In this section, the procedures that return symbols as values will either always return interned symbols, or always return uninterned symbols. The procedures that accept symbols as arguments will always accept either interned or uninterned symbols, and do not distinguish the two.

procedure: symbol? object

Returns #t if object is a symbol, otherwise returns #f.

(symbol? 'foo)                                  ⇒  #t
(symbol? (car '(a b)))                          ⇒  #t
(symbol? "bar")                                 ⇒  #f
procedure: symbol->string symbol

Returns the name of symbol as a string. If symbol was returned by string->symbol, the value of this procedure will be identical (in the sense of string=?) to the string that was passed to string->symbol. It is an error to apply mutation procedures such as string-set! to strings returned by this procedure.

(symbol->string 'flying-fish)           ⇒  "flying-fish"
(symbol->string 'Martin)                ⇒  "martin"
(symbol->string (string->symbol "Malvina"))
                                        ⇒  "Malvina"

Note that two distinct uninterned symbols can have the same name.

procedure: intern string

Returns the interned symbol whose name is string. Converts string to the standard alphabetic case before generating the symbol. This is the preferred way to create interned symbols, as it guarantees the following independent of which case the implementation uses for symbols’ names:

(eq? 'bitBlt (intern "bitBlt")) ⇒     #t

The user should take care that string obeys the rules for identifiers (see Identifiers), otherwise the resulting symbol cannot be read as itself.

procedure: intern-soft string

Returns the interned symbol whose name is string. Converts string to the standard alphabetic case before generating the symbol. If no such interned symbol exists, returns #f.
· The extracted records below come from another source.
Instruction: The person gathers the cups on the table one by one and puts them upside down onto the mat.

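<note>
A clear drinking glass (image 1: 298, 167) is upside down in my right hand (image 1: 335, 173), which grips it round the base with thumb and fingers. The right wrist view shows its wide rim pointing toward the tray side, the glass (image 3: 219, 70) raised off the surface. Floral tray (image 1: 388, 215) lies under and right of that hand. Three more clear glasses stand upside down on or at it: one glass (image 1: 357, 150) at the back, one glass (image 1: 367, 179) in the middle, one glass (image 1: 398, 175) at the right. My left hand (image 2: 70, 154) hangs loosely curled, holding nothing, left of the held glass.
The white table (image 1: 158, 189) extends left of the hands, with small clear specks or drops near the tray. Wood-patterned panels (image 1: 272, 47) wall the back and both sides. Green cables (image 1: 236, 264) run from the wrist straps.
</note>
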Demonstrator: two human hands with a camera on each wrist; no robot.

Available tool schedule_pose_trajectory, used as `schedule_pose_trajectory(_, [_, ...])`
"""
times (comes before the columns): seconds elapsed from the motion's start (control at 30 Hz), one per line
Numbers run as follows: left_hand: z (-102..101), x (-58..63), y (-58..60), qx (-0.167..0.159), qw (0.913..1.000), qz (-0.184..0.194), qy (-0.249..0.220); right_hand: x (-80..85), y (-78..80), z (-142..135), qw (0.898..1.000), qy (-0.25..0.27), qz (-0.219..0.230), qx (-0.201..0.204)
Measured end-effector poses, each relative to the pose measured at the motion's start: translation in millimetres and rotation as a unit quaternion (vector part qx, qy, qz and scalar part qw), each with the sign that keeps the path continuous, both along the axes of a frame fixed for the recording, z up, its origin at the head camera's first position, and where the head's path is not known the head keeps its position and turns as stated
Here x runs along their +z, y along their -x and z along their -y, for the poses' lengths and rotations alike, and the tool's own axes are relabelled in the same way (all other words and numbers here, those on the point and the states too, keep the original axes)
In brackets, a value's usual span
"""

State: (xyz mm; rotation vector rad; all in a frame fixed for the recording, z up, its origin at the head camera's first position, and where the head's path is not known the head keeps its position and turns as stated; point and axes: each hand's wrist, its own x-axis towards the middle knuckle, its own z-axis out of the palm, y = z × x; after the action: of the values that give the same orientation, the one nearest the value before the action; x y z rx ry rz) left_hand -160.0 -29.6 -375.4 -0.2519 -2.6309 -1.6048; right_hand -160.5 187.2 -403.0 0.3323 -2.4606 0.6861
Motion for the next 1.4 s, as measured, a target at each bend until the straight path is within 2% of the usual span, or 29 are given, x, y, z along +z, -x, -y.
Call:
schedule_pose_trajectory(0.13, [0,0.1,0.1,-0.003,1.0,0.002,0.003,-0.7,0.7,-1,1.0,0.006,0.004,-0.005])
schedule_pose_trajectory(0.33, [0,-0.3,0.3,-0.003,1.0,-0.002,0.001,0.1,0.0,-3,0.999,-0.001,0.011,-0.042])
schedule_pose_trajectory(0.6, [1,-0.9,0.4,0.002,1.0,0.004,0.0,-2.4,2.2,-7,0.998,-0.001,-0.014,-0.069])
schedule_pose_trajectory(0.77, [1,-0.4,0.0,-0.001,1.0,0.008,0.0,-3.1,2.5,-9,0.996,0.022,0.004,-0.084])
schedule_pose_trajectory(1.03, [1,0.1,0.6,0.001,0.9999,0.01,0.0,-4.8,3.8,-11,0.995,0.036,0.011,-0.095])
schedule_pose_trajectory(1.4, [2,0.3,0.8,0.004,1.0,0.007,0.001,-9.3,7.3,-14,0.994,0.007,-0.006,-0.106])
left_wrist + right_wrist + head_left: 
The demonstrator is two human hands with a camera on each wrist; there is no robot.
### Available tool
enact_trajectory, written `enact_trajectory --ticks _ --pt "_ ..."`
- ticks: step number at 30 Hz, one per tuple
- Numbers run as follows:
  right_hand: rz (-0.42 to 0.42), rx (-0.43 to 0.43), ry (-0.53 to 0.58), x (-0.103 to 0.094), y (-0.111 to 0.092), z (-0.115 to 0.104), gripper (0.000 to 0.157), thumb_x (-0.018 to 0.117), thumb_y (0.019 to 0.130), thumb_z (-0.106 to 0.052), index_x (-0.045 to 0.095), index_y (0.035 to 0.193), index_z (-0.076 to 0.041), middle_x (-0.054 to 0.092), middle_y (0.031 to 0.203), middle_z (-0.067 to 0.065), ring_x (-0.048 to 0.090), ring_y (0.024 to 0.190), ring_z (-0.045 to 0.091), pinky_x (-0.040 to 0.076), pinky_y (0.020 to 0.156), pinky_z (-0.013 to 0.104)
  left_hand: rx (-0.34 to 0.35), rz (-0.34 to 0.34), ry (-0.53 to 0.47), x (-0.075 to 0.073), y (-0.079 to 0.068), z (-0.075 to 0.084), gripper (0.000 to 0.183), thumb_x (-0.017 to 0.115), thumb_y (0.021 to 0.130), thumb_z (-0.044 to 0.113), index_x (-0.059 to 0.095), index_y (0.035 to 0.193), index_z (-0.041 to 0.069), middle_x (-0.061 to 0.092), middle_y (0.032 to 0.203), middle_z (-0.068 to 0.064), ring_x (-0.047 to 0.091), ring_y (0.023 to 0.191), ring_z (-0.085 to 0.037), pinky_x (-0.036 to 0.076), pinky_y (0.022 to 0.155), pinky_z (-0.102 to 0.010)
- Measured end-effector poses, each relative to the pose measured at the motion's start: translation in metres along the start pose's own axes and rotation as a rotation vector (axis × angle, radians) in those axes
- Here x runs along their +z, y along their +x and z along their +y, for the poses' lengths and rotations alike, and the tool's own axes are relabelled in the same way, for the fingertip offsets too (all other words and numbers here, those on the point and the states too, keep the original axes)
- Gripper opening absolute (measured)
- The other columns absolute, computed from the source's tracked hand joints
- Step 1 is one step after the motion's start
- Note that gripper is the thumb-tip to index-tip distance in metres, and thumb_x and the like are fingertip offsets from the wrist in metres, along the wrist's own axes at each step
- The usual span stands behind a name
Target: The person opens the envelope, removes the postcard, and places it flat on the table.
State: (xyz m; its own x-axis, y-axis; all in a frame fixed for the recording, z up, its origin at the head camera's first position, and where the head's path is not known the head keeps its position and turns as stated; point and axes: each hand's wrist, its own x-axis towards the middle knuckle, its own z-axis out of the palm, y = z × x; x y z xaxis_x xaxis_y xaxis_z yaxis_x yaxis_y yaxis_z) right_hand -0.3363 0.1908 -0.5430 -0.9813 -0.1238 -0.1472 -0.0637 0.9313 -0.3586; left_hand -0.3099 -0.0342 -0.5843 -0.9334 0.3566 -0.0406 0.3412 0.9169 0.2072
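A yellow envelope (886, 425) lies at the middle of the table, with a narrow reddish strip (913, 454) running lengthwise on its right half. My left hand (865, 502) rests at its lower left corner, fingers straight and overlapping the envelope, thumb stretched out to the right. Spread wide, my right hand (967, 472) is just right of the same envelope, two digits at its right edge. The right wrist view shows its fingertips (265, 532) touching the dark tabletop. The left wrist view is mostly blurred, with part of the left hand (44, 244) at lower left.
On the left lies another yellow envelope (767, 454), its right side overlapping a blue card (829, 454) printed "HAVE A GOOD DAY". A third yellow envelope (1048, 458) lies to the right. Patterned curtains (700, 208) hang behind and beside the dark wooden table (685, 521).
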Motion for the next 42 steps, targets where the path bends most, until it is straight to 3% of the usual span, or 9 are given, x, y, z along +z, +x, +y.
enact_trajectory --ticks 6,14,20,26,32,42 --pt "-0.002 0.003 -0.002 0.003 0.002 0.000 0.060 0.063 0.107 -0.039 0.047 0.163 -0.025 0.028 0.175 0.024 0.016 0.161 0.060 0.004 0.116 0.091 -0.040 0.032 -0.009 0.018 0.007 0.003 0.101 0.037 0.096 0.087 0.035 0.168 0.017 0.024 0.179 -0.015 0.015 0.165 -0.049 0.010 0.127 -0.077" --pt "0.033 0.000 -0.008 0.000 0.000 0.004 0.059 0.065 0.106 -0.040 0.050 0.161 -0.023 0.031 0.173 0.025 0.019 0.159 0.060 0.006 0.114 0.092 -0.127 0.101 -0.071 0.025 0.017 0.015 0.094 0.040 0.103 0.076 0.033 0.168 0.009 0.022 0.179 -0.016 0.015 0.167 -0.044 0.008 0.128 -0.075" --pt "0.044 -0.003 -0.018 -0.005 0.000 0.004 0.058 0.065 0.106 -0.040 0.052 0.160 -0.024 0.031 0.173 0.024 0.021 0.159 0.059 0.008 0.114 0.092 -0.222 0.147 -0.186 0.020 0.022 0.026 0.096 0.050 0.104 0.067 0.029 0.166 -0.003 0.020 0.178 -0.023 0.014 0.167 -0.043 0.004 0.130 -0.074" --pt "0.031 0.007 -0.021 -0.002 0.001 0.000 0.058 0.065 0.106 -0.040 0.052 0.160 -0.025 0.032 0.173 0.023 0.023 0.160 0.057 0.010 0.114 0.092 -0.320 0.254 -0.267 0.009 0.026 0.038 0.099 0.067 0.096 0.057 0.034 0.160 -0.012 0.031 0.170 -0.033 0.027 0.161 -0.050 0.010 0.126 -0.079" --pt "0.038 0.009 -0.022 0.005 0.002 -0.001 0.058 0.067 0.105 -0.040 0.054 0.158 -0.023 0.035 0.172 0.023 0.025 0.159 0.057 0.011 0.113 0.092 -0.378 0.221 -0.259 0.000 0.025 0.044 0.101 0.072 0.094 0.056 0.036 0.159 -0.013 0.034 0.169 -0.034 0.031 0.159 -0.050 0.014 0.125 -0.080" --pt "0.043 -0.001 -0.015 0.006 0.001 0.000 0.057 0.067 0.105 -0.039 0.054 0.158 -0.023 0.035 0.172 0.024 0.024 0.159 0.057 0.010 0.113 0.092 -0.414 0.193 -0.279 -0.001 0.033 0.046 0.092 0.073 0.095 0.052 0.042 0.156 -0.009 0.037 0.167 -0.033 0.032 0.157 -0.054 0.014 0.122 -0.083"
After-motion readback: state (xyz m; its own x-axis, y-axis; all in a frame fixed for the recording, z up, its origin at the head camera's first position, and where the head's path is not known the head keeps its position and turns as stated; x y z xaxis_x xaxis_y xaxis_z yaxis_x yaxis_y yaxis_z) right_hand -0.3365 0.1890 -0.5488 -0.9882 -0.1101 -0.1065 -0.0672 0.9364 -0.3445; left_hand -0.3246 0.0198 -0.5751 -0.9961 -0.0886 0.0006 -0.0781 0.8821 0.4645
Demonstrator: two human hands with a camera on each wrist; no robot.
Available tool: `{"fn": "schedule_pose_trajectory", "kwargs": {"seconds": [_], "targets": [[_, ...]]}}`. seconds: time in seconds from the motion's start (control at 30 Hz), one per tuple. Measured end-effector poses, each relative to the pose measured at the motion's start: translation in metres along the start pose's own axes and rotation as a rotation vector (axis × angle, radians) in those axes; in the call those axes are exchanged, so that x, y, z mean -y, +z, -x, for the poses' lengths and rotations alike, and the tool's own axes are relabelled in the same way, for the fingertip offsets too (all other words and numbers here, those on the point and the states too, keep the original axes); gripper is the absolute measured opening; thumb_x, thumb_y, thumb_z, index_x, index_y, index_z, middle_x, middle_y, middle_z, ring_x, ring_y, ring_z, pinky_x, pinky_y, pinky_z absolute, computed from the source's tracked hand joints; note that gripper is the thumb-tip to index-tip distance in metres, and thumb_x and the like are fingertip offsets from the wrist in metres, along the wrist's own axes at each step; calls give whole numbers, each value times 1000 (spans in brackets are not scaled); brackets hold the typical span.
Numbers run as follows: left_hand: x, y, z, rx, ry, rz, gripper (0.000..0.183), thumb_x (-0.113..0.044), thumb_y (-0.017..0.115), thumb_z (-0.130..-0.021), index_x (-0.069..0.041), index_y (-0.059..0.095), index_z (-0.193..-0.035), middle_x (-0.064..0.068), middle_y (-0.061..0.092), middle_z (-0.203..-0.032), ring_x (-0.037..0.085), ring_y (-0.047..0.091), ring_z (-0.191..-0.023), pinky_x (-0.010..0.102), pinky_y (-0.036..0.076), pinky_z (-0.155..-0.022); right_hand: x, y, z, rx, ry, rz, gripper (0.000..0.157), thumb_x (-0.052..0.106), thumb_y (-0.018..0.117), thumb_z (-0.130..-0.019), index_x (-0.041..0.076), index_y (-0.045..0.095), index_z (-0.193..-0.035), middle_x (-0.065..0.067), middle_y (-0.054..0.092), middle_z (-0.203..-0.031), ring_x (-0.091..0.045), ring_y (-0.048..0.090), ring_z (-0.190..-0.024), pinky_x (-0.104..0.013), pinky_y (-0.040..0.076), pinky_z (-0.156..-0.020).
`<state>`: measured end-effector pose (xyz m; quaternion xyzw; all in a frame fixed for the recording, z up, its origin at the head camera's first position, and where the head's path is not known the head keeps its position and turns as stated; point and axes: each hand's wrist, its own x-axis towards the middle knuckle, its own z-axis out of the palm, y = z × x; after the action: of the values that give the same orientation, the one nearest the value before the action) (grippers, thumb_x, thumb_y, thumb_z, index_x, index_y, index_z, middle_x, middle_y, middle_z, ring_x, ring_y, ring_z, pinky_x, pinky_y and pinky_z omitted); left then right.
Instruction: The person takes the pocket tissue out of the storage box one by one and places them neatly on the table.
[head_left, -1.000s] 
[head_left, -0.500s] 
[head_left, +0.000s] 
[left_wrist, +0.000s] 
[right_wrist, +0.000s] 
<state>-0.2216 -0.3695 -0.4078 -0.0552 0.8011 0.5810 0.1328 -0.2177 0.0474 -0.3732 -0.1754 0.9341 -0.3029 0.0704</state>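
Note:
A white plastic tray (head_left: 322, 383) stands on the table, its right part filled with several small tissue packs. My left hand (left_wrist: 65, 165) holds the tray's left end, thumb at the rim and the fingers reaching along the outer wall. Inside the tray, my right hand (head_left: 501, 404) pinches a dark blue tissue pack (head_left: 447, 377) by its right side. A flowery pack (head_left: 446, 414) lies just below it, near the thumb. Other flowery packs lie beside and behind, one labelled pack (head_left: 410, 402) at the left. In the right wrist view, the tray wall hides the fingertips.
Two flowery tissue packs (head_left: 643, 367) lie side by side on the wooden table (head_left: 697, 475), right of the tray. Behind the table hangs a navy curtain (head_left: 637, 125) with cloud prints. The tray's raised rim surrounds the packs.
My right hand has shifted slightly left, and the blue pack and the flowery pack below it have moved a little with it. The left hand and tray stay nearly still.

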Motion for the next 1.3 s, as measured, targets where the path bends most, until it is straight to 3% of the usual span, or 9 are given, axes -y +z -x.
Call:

This is exactly like intern, except that it will not create an interned symbol, but only returns symbols that already exist.

procedure: string->symbol string

Returns the interned symbol whose name is string. Although you can use this procedure to create symbols with names containing special characters or lowercase letters, it’s usually a bad idea to create such symbols because they cannot be read as themselves. See symbol->string.

(eq? 'mISSISSIppi 'mississippi)         ⇒  #t
(string->symbol "mISSISSIppi")
     ⇒  the symbol with the name "mISSISSIppi"
(eq? 'bitBlt (string->symbol "bitBlt")) ⇒  #f
(eq? 'JollyWog
      (string->symbol
        (symbol->string 'JollyWog)))    ⇒  #t
(string=? "K. Harper, M.D."
           (symbol->string
             (string->symbol
               "K. Harper, M.D.")))     ⇒  #t
procedure: string->uninterned-symbol string

Returns a newly allocated uninterned symbol whose name is string. It is unimportant what case or characters are used in string.

Note: this is the fastest way to make a symbol.

procedure: generate-uninterned-symbol [object]

Returns a newly allocated uninterned symbol that is guaranteed to be different from any other object. The symbol’s name consists of a prefix string followed by the (exact non-negative integer) value of an internal counter. The counter is initially zero, and is incremented after each call to this procedure.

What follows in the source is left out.